**Directions:**
Reproduce exactly the opening lines of the listing, stopping after the line that contains "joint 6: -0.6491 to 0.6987" and including it.
*** Begin section ***
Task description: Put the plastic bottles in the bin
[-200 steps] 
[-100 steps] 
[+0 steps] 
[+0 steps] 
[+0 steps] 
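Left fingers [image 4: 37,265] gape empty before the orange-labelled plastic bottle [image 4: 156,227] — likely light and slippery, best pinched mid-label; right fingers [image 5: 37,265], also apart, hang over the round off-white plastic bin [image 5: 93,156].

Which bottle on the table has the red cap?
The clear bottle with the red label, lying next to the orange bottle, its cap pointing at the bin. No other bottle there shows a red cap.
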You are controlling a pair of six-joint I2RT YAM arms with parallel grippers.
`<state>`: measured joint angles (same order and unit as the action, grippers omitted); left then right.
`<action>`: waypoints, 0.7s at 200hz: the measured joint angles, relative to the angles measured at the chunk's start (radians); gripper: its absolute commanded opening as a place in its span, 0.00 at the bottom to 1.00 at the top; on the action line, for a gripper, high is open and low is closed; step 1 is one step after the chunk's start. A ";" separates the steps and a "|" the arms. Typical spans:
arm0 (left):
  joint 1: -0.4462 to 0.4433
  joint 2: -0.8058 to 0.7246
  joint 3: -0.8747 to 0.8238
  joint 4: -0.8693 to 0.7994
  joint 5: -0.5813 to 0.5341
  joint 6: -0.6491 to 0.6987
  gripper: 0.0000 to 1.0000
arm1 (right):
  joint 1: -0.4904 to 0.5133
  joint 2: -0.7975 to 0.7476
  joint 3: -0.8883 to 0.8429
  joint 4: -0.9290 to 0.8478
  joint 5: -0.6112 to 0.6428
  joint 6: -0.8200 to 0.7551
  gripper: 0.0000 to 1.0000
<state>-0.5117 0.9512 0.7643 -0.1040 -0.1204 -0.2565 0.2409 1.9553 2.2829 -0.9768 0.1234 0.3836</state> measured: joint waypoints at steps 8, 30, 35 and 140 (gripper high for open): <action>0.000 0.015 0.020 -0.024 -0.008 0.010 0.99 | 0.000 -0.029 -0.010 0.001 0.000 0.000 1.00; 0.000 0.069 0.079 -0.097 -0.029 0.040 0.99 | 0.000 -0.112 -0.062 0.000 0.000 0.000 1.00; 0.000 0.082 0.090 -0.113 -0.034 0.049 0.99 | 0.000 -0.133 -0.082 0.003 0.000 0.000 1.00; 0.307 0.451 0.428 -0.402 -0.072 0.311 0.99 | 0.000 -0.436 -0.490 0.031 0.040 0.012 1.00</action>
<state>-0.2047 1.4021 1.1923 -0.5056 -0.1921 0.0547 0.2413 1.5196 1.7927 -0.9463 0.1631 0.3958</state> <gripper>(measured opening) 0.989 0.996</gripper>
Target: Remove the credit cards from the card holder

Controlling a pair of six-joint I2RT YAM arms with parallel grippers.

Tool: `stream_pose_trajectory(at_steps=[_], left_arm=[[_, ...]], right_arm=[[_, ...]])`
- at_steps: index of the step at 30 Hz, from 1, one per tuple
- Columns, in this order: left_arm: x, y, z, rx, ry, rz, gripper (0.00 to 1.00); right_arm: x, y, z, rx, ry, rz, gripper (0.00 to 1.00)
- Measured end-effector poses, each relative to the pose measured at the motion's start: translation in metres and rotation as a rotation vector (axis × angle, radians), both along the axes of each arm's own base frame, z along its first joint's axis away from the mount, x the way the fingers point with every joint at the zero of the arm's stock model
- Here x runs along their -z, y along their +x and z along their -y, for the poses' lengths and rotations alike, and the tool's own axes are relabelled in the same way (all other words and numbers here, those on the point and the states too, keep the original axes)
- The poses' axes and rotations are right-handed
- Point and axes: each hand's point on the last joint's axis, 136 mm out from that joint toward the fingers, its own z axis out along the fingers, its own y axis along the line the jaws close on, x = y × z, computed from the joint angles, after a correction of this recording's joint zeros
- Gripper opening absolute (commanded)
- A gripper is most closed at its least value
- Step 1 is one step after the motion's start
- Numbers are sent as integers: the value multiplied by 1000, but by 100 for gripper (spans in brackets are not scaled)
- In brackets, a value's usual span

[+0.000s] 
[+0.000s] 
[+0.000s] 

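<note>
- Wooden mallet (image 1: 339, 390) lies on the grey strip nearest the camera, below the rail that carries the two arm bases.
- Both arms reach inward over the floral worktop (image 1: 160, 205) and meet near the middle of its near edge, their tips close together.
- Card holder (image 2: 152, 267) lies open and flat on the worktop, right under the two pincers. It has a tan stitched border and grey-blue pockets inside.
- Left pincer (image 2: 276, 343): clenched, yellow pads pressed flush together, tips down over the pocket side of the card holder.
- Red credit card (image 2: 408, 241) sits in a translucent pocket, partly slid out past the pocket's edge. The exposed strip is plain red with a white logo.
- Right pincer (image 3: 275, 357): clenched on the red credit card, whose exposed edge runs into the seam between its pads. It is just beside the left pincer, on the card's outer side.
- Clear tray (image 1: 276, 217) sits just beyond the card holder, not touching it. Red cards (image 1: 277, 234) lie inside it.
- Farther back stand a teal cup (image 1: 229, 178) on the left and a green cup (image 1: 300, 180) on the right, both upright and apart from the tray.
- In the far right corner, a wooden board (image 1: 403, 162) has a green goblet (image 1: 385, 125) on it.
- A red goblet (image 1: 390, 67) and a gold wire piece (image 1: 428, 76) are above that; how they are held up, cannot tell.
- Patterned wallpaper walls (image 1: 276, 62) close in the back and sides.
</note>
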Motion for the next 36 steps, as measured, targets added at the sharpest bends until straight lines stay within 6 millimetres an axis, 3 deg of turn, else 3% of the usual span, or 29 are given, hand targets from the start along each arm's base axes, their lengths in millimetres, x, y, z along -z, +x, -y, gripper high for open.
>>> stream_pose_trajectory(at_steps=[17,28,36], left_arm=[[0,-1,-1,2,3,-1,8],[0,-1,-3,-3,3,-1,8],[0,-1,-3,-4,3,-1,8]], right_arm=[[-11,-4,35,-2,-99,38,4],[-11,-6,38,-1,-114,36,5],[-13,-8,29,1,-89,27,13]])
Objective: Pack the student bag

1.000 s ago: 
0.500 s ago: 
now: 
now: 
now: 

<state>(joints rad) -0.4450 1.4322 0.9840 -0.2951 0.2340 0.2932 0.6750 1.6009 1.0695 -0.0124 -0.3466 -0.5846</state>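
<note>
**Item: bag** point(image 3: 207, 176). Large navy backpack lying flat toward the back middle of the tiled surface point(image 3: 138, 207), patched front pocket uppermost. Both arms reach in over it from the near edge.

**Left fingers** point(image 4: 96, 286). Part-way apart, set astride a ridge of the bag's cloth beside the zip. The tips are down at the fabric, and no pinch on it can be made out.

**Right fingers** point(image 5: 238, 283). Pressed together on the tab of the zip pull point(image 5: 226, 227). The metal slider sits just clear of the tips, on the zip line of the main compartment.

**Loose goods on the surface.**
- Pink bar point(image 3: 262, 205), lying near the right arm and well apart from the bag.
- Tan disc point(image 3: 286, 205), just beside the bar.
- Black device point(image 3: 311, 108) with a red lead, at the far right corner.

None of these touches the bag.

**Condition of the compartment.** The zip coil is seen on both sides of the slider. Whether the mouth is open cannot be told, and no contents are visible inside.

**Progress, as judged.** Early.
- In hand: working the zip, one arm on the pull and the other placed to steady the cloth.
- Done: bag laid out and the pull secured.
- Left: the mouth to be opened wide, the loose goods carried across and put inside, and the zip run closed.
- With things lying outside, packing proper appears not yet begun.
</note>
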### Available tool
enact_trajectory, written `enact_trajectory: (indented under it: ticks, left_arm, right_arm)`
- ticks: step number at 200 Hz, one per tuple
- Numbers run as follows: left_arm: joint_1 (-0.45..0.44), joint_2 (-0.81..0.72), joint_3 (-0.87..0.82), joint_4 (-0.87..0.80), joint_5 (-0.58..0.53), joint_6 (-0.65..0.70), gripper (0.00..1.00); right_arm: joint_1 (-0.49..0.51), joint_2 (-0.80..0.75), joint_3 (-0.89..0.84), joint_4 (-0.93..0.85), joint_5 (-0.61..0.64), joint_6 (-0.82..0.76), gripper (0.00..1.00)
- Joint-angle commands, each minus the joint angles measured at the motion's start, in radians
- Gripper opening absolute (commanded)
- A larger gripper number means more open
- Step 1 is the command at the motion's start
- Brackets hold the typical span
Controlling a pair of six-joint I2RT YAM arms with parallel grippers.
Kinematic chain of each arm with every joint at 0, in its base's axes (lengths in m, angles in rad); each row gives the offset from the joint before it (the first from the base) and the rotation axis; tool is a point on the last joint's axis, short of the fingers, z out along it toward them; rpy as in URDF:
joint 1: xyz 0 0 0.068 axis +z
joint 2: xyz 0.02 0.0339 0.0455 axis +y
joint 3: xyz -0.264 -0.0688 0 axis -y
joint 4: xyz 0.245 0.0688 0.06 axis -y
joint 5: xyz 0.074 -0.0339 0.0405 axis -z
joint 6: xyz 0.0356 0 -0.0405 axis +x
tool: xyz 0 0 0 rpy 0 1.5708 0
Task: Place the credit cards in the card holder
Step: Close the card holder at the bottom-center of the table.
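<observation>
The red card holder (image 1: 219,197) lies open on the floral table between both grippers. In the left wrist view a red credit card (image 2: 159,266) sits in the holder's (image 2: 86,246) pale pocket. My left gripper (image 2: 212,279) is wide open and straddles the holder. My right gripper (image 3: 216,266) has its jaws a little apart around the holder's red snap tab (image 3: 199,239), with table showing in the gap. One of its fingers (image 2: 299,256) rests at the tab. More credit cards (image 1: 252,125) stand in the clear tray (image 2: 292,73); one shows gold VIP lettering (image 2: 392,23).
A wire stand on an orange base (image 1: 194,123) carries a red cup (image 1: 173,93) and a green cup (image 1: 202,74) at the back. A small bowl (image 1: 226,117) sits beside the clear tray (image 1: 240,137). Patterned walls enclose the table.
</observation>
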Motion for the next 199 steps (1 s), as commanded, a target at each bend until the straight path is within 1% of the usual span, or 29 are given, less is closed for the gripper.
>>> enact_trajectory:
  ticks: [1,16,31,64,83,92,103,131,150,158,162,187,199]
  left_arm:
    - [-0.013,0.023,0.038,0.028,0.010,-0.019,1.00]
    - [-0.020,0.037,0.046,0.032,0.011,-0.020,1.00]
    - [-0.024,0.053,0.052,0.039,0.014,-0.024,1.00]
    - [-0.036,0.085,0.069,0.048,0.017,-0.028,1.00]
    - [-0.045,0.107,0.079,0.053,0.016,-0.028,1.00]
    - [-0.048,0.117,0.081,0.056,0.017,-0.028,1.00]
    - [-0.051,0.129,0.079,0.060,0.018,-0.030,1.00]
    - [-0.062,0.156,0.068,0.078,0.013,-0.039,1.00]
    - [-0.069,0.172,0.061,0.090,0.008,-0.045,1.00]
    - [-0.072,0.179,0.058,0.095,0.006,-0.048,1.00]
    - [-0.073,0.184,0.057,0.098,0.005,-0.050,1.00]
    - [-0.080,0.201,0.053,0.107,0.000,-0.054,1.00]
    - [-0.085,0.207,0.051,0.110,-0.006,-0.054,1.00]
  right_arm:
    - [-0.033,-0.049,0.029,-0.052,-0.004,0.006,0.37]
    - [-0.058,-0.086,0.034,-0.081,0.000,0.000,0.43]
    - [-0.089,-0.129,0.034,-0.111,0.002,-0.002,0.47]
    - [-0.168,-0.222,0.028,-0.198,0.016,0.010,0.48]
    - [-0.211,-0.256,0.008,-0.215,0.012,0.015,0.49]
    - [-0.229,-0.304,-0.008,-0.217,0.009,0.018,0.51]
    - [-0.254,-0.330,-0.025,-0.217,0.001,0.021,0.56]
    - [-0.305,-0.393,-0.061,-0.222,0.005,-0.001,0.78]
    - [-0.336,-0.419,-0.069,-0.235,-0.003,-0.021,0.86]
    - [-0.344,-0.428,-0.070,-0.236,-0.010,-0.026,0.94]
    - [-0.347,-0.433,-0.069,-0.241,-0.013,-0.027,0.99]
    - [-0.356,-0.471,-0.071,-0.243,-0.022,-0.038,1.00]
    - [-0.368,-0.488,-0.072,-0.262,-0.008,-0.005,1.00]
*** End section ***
**Your solution:**
Task description: Put the plastic bottles in the bin
[-200 steps] 
[-100 steps] 
[+0 steps] 
[+0 steps] 
[+0 steps] 
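Left fingers [image 4: 37,265] gape empty before the orange-labelled plastic bottle [image 4: 156,227] — likely light and slippery, best pinched mid-label; right fingers [image 5: 37,265], also apart, hang over the round off-white plastic bin [image 5: 93,156].

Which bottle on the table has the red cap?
The clear bottle with the red label, lying next to the orange bottle, its cap pointing at the bin. No other bottle there shows a red cap.
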You are controlling a pair of six-joint I2RT YAM arms with parallel grippers.
`<state>`: measured joint angles (same order and unit as the action, grippers omitted); left then right.
`<action>`: waypoints, 0.7s at 200hz: the measured joint angles, relative to the angles measured at the chunk's start (radians); gripper: its absolute commanded opening as a place in its span, 0.00 at the bottom to 1.00 at the top; on the action line, for a gripper, high is open and low is closed; step 1 is one step after the chunk's start. A ";" separates the steps and a "|" the arms. Typical spans:
arm0 (left):
  joint 1: -0.4462 to 0.4433
  joint 2: -0.8058 to 0.7246
  joint 3: -0.8747 to 0.8238
  joint 4: -0.8693 to 0.7994
  joint 5: -0.5813 to 0.5341
  joint 6: -0.6491 to 0.6987

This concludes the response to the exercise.